__WHAT TO DO__:
Search the listing below for the string "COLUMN" and show each line that contains it.

__EXERCISE DATA__:
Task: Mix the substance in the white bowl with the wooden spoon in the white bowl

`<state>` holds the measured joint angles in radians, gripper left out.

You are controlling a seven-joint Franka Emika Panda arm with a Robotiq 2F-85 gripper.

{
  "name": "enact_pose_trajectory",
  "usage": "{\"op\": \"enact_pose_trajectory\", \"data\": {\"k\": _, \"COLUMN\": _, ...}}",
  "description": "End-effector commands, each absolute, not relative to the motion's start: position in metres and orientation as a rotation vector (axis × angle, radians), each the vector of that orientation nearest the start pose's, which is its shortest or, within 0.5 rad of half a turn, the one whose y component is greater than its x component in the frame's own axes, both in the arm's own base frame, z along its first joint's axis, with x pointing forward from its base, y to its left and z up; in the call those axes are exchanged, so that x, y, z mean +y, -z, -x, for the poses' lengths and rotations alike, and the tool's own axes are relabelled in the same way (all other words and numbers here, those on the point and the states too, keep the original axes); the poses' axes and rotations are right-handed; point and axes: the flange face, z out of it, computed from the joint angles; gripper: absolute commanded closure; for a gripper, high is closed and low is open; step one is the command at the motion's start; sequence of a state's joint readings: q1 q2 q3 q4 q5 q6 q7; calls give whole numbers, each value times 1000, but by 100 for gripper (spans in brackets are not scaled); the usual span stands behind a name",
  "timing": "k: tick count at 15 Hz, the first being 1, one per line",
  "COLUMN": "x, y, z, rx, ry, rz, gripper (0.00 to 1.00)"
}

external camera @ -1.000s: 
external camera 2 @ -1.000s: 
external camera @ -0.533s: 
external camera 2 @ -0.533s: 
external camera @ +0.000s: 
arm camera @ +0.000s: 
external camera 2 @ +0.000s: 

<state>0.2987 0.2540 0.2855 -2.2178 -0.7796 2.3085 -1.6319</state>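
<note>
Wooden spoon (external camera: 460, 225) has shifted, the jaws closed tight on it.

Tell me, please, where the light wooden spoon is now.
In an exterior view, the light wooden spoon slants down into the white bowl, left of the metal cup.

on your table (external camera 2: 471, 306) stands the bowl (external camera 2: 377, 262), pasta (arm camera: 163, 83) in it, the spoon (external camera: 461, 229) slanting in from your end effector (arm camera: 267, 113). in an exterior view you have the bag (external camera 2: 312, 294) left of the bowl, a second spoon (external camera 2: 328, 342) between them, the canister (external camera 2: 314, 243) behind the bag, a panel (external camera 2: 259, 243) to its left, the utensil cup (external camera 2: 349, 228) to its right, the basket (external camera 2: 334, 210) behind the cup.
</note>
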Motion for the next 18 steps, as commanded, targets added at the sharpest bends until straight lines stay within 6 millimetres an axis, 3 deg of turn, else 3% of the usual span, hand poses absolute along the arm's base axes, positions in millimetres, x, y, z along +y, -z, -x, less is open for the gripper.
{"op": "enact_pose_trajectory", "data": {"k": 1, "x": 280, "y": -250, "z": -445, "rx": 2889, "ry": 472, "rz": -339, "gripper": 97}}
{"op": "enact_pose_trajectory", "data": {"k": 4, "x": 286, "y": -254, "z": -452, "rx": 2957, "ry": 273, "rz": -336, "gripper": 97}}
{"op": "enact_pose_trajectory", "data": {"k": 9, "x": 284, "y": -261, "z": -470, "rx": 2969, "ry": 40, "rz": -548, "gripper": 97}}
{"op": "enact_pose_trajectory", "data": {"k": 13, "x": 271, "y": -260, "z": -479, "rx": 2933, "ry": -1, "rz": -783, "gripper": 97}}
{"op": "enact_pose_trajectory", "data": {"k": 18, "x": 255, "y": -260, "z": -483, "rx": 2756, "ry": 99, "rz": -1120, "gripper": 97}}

__ANSWER TO THE PROBLEM__:
  "usage": "{\"op\": \"enact_pose_trajectory\", \"data\": {\"k\": _, \"COLUMN\": _, ...}}",
  "COLUMN": "x, y, z, rx, ry, rz, gripper (0.00 to 1.00)"

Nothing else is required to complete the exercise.